Think about a piece of chocolate. Imagine it melting in your mouth. The sensation is delicious. Now think of the same image, but this time the chocolate is covered by a white film on its surface. This white film is produced when chocolate is poorly crystallised or when it is stored under the wrong conditions. We ’eat’ also with our eyes, so such bad-looking chocolate seems less nice to the palate. Here is where scientists come into the picture. Researchers from The Netherlands working at the ESRF try to avoid this white layer, called fat bloom, by studying the structure of chocolate. Their aim is to optimise the pleasure of eating it. They publish this week in the Journal of Physical Chemistry B the structure of a component of cocoa butter and also the crystal structure of the most common form of cocoa butter in chocolate, a result that is of great importance for chocolate production. The ESRF synchrotron light was essential for this research.
There is a lot of science in the process of making chocolate. Dark and bitter sweet chocolate contain from 31 to 38% of cocoa-butter, 16 to 32% of cocoa powder and 30 to 50% of sugar. Cocoa butter determines the physical properties of the chocolate. It has a high degree of crystallinity and may crystallise in six different crystalline forms in the course of the production process. This process includes tempering, which consists of repeatedly heating the chocolate to a specific temperature and then cooling it down. It aims to bring the cocoa butter in one of the most stable crystal forms. The different crystalline phases are numbered from phase I to the most stable phase VI. The lower-numbered phases are unstable and do not give a good product, but manufacturers nowadays manage to set the chocolate in phase V. Nevertheless, even this chocolate phase can suffer from phase transition during storage, resulting in fat bloom. This explains the importance of crystallising the chocolate properly.
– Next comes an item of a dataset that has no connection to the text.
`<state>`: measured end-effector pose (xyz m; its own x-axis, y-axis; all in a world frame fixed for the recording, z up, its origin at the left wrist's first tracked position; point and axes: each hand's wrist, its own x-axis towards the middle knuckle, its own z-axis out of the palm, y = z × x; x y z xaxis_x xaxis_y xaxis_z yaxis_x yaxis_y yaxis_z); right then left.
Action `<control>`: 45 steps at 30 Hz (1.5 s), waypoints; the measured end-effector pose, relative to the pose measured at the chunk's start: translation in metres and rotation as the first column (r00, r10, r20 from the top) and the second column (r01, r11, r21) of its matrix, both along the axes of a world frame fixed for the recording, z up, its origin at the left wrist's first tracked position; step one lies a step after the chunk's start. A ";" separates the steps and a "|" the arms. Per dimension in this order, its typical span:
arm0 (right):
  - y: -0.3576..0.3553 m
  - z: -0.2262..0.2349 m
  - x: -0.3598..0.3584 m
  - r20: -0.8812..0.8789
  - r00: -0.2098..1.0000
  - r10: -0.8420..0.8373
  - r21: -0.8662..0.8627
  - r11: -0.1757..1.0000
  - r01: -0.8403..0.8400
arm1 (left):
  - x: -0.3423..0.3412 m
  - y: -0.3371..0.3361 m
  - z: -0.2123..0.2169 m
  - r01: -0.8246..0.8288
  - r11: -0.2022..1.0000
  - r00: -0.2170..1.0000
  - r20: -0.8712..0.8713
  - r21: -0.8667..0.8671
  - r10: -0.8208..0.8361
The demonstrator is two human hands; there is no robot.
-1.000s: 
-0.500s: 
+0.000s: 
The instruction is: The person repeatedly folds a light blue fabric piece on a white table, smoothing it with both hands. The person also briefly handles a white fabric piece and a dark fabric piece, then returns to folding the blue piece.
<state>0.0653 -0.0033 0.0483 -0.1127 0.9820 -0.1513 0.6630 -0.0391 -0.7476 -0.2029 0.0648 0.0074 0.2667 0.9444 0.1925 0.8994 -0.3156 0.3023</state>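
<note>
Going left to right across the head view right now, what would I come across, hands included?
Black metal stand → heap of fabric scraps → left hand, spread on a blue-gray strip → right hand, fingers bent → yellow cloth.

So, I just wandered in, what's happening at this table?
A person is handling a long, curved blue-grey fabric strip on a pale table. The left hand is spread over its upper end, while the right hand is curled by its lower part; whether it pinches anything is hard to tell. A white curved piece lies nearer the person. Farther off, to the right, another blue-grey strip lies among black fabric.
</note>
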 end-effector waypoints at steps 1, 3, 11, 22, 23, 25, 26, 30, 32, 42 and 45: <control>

A team of scientists from the University of Amsterdam, with help of the ESRF, has made a major step forward by identifying for the first time the crystal structure of one of the three main triglycerides that make up chocolate butter. The triglyceride, called SOS, is a cis-mono-unsaturated type and represents one quarter of the chocolate butter. This breakthrough helps in better understanding the melting behaviour of cocoa butter and better controlling the production process. According to Dr. René Peschar, first author of the paper, “This work is expected to be highly relevant to confectionery research and industry and the first step to a better understanding of the mechanism of the fat bloom phenomenon at the molecular level.”
The researchers used the synchrotron light to collect data from which they determined this structure using the X-ray powder diffraction technique. They also stored completely molten cocoa butter at room temperature (around 22°C) for several weeks to get the phase V. Then they studied it at the ESRF with the same technique and managed to construct a crystal structure model of this cocoa butter phase V. “It is impossible to get these results with laboratory data; you really need a synchrotron facility because of its superior data quality”, explains Dr. Peschar, from the University of Amsterdam.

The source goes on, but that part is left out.